The parlor was as we’d left it—dark wood, leather, the faint smell of expensive coffee and something citrusy layered over old books. The lamp by the window cast a warm circle of light over the seating area. Outside, beyond the glass, the lawn stretched into darkness.

Levi didn’t sit.

He stood near the fireplace, hands on his hips, shoulders squared like he was taking up a defensive position. I hovered by the arm of one of the chairs, the note card heavy in my fingers.

Charlie walked in less than a minute later, barefoot in jeans and a navy T-shirt, hair a little messier like he’d run a hand through it one too many times. He looked younger out of the curated daytime outfit, but the alertness in his eyes was the same.

“Well,” he said, taking us in. “Either Dominion Hall has developed a dress code for late-night emergencies, or I’ve interrupted something.”

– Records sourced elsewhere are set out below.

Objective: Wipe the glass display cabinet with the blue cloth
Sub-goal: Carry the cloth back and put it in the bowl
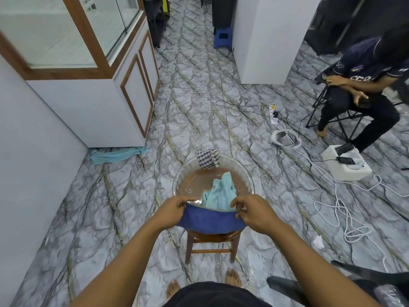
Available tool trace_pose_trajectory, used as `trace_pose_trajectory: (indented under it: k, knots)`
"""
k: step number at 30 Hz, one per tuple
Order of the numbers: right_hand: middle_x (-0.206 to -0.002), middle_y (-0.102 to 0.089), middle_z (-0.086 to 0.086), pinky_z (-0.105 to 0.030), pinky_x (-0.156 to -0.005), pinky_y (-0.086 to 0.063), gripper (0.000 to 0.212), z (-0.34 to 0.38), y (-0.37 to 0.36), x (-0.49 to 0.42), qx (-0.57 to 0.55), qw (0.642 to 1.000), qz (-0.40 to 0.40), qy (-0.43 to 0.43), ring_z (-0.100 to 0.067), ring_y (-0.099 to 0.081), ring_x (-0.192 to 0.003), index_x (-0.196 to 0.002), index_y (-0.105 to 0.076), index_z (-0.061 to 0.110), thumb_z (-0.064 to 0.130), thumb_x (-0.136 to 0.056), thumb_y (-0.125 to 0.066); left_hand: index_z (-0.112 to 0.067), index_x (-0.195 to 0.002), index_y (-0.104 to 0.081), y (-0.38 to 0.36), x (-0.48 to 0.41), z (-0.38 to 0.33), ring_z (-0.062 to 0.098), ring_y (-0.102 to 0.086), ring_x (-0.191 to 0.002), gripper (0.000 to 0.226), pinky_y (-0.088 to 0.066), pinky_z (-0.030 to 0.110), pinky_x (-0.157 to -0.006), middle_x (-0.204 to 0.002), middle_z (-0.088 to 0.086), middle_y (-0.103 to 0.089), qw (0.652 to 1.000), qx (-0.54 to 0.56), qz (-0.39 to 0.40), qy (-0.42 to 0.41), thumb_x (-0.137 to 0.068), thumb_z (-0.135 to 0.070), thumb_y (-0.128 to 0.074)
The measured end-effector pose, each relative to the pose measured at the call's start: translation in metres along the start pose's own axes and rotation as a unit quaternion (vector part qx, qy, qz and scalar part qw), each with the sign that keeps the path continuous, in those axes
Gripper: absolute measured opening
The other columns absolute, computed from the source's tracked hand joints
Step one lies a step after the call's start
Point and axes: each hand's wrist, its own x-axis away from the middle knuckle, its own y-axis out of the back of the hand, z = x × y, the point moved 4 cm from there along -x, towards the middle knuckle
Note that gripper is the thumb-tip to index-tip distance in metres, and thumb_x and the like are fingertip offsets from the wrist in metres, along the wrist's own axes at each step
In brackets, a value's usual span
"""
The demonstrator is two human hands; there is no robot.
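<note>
A dark blue cloth hangs stretched between my two hands over the near rim of a glass bowl. My left hand pinches its left corner and my right hand pinches its right corner. The bowl stands on a small wooden stool and holds a light blue cloth; a checked cloth drapes over its far rim. The glass display cabinet with its wood frame stands at the upper left, well beyond my hands.
A pale blue rag lies on the marble floor at the cabinet's base. To the right are a power strip with trailing cables, a white box, and a seated person. A dark chair is at lower right.
</note>
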Motion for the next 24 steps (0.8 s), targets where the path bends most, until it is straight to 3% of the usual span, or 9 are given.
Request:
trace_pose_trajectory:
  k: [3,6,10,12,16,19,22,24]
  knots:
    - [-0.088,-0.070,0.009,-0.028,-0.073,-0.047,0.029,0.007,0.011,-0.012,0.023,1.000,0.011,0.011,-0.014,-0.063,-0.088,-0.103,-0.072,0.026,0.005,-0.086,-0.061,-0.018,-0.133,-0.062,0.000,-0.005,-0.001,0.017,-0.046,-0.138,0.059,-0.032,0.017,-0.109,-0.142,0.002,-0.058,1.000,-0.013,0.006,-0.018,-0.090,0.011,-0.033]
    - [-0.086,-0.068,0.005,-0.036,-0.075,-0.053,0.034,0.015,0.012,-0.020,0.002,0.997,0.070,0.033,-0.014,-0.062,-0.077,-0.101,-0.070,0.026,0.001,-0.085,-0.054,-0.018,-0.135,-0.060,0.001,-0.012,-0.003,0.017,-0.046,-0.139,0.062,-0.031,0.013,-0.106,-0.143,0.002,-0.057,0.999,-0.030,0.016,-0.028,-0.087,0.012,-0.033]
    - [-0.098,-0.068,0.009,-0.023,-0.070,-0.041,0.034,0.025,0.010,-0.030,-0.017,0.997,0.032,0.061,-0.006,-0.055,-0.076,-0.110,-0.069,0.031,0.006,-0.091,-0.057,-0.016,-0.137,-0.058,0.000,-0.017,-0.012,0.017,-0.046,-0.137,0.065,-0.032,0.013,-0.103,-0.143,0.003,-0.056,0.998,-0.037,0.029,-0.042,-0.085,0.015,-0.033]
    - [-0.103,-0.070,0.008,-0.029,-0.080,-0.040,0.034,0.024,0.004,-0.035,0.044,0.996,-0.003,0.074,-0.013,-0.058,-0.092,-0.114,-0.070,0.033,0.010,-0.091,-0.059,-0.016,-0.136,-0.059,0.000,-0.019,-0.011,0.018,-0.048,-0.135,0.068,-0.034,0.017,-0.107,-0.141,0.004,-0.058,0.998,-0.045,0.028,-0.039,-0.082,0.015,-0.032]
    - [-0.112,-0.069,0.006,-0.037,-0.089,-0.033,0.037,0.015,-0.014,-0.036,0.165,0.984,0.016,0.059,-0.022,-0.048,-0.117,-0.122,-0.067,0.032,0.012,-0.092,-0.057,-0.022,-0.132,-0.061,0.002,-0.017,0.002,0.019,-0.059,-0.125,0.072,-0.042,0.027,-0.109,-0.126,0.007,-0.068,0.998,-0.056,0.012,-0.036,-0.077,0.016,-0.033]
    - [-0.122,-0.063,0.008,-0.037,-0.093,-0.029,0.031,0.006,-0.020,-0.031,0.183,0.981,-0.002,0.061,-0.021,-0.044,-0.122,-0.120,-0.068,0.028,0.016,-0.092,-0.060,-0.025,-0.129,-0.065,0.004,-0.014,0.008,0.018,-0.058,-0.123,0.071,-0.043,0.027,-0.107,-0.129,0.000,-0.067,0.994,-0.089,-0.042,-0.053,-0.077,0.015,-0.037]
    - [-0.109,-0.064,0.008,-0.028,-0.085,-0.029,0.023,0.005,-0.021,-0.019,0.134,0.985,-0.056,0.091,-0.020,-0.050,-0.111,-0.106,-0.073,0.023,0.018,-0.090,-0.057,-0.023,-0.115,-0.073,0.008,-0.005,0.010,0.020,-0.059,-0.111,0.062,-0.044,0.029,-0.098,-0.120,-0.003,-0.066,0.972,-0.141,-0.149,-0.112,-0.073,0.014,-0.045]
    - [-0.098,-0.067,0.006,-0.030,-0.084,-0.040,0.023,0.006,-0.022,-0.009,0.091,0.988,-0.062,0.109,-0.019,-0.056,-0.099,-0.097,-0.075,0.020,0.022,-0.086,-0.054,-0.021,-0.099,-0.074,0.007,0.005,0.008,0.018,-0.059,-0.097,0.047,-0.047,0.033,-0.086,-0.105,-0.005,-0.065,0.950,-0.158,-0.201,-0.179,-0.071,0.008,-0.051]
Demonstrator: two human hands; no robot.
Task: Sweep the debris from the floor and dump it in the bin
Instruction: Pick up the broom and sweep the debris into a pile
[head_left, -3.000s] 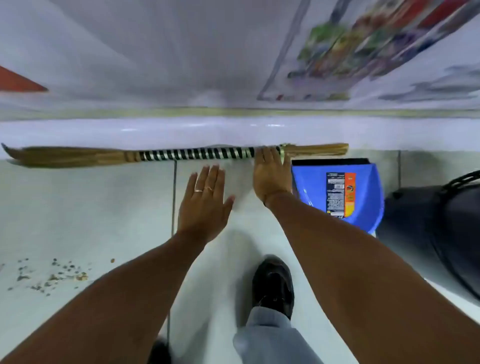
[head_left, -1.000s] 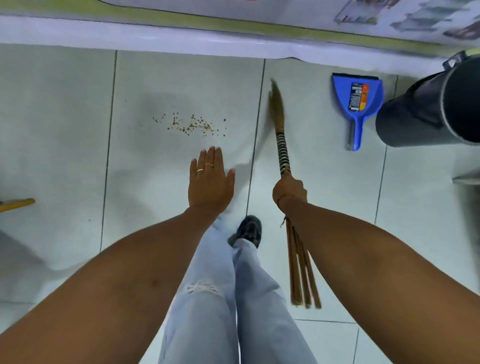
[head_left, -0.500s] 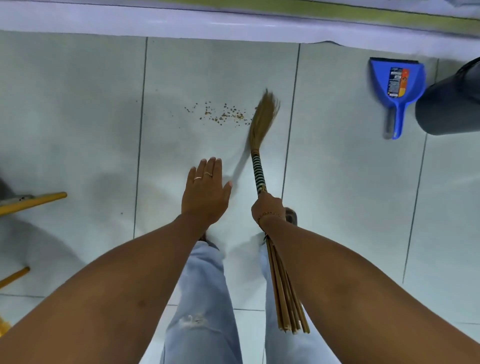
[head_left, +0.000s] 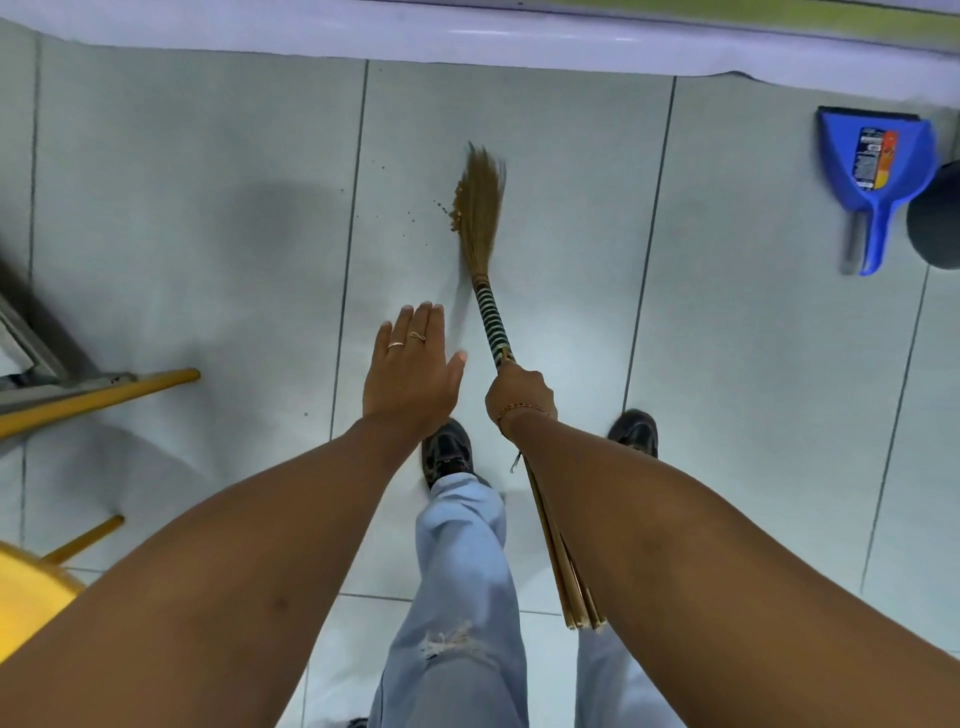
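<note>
Bristles of the broom (head_left: 480, 208) rest on the pale tiled floor (head_left: 753, 364), with a small clump of debris (head_left: 453, 210) gathered against their left edge and a few loose specks scattered further left on the same tile. The right hand (head_left: 519, 392) is closed in a fist around the broom just below its black-and-white striped binding, the bare sticks of the handle running back under the forearm. The left hand (head_left: 410, 371) is flat and open, fingers together, holding nothing, hovering above the floor just left of the broom. A blue dustpan (head_left: 878, 171) lies on the floor near the wall at upper right, well apart from the debris, with the dark rounded edge of the bin (head_left: 935, 218) just beside it. Yellow legs of a stool (head_left: 98, 397) show at left.
</note>
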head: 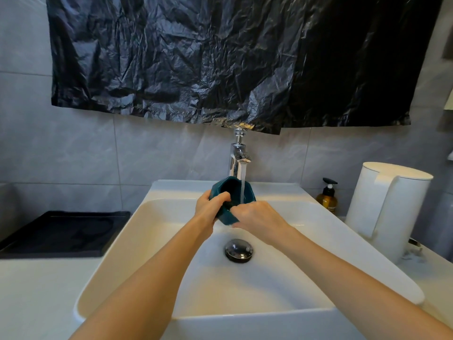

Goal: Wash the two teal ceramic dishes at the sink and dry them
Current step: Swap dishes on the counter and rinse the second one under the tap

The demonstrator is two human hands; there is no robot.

His gaze flicked between my dress and Levi’s button-down, and there it was again—that assessing time-lapse look, measuring us together.

“You look good,” he added, almost offhand. “Together, I mean.”

Heat crawled up my neck.

“We got something at dinner,” I said, stepping forward before Levi could. I held out the card.

Charlie took it between two fingers, turning it under the lamplight. His face didn’t change. Not really. But something in his posture went still.

He read it once. Twice. Then he looked up.

“Where did you get this?” he asked.

“At Verandelle,” I said. “A hostess brought it over. Said a woman handed it to her, pointed at our table, and left.”

“No name?” he asked.

“No.”

“Description?”

“Blonde,” I said. “Twenties, maybe. Nervous. But that might’ve just been first-week-on-the-job energy.”

Charlie considered that. Then he handed the card back.

“And you came straight here,” he said.

“Yes.” I slipped the card into my purse before he could change his mind. “Because it mentions ‘them all.’ Which, unless I’ve badly misread the situation, means the men of Dominion Hall.”

His gaze moved to Levi.

“And because of the father part,” he said.

Levi’s jaw clenched. “What does this have to do with you?”

Charlie exhaled slowly, running a hand over his mouth. For the first time since I’d met him, he looked … tired. Not in body—his shoulders were still straight, his stance loose and ready—but somewhere behind the eyes.

“Some conversations,” he said, “are better had without an audience.”

I bristled. “I’m not an audience. I’m—”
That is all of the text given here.